§ PROBLEM REQUIREMENTS: Record by record, write out the listing word for word while omitting pictures.
*** Begin section ***
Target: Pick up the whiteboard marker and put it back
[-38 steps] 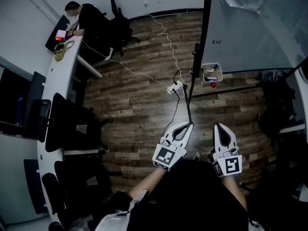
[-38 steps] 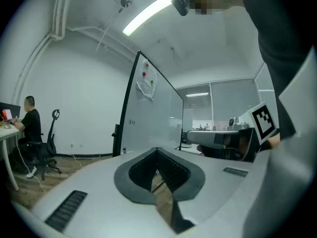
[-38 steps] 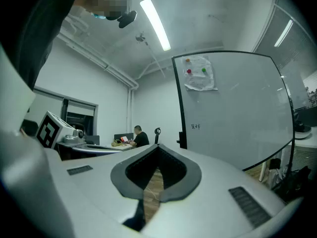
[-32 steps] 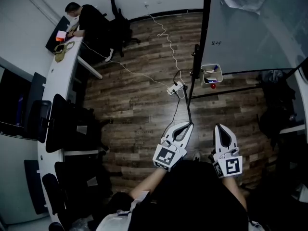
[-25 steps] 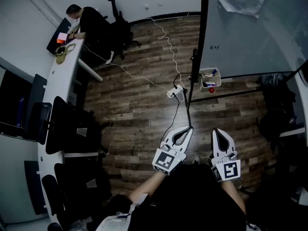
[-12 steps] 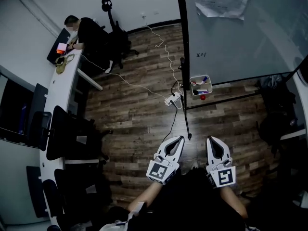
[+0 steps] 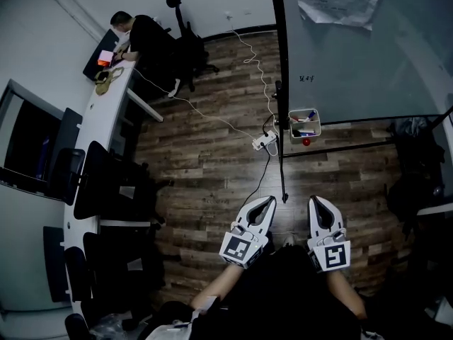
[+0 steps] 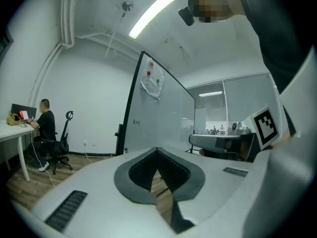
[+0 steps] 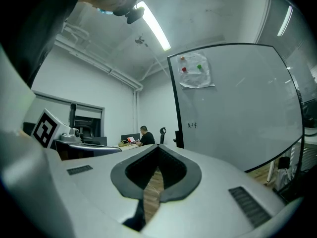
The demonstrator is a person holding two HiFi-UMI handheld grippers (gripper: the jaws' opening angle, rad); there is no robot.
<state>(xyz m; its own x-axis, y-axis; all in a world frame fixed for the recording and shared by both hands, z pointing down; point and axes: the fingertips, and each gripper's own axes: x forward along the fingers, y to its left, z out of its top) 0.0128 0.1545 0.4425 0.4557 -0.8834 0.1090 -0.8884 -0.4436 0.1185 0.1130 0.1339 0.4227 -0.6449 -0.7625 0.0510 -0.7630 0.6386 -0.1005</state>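
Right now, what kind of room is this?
Most likely an office or meeting room: a large whiteboard on a floor stand with a small tray of markers, a long white desk where a person sits, and dark office chairs beside it, on wood-look flooring.

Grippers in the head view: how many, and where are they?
2. The left gripper is low centre above the wood floor, jaws together, empty; the right gripper is beside it to the right, also shut and empty. None seems hidden.
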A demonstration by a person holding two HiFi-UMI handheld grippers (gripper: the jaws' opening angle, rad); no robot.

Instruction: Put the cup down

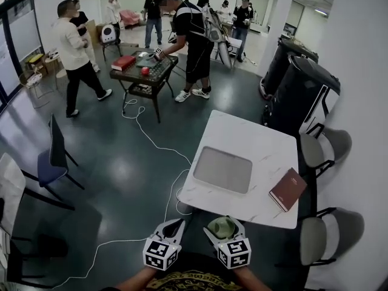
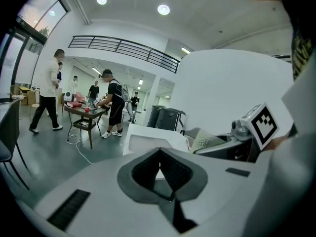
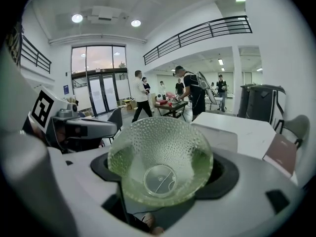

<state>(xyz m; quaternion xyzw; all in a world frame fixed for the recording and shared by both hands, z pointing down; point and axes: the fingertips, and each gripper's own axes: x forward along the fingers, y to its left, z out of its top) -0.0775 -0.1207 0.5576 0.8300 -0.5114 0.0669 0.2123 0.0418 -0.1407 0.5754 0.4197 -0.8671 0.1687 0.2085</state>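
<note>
A pale green dimpled glass cup fills the right gripper view, its mouth toward the camera. My right gripper is shut on it. In the head view the cup hangs just off the near edge of the white table, between the jaws of the right gripper. Beside it on the left, my left gripper is shut with nothing in it; its jaw tips meet. The cup also shows in the left gripper view, off to the right.
On the table lie a grey tray and a brown book. Grey chairs stand on its right side. A white cable runs over the floor. Several people stand round a dark table far back. Black bins are at right.
</note>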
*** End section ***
§ SOLUTION TO THIS TASK:
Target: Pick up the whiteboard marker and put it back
[-38 steps] 
[-38 steps] 
[-38 steps] 
[-32 steps] 
[-25 steps] 
[-12 steps] 
[+0 steps] 
[+0 steps] 
[+0 steps] 
The demonstrator is a person holding two HiFi-UMI handheld grippers (gripper: the jaws' opening angle, rad); there is no robot.
<state>(xyz m; its own x-axis, y-axis; all in a world frame fixed for the recording and shared by both hands, z pointing down; point and axes: the fingertips, and each gripper's own axes: x forward along the fingers, y to its left, z out of its top) 0.0128 0.1545 0.4425 0.4557 -0.8834 0.1090 -0.8884 -0.4436 0.1185 0.1130 0.1339 0.4227 -0.6449 -0.7625 0.0510 -0.7630 0.6386 -0.1005</state>
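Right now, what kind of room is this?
Most likely an office or meeting room: a large whiteboard on a floor stand with a small tray of markers, a long white desk where a person sits, and dark office chairs beside it, on wood-look flooring.

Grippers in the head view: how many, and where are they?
2. The left gripper is low centre above the wood floor, jaws together, empty; the right gripper is beside it to the right, also shut and empty. None seems hidden.
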A demonstration by a person holding two HiFi-UMI handheld grippers (gripper: the jaws' opening angle, rad); no robot.

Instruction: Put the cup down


<state>(xyz m; quaternion xyzw; all in a world frame fixed for the recording and shared by both hands, z pointing down; point and axes: the fingertips, and each gripper's own axes: x forward along the fingers, y to its left, z out of its top) -0.0775 -0.1207 0.5576 0.8300 -0.5114 0.0669 0.2123 0.0418 -0.1407 0.5754 0.4197 -0.8671 0.1687 0.2085</state>
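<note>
A pale green dimpled glass cup fills the right gripper view, its mouth toward the camera. My right gripper is shut on it. In the head view the cup hangs just off the near edge of the white table, between the jaws of the right gripper. Beside it on the left, my left gripper is shut with nothing in it; its jaw tips meet. The cup also shows in the left gripper view, off to the right.
On the table lie a grey tray and a brown book. Grey chairs stand on its right side. A white cable runs over the floor. Several people stand round a dark table far back. Black bins are at right.
</note>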

The exercise has now been completed.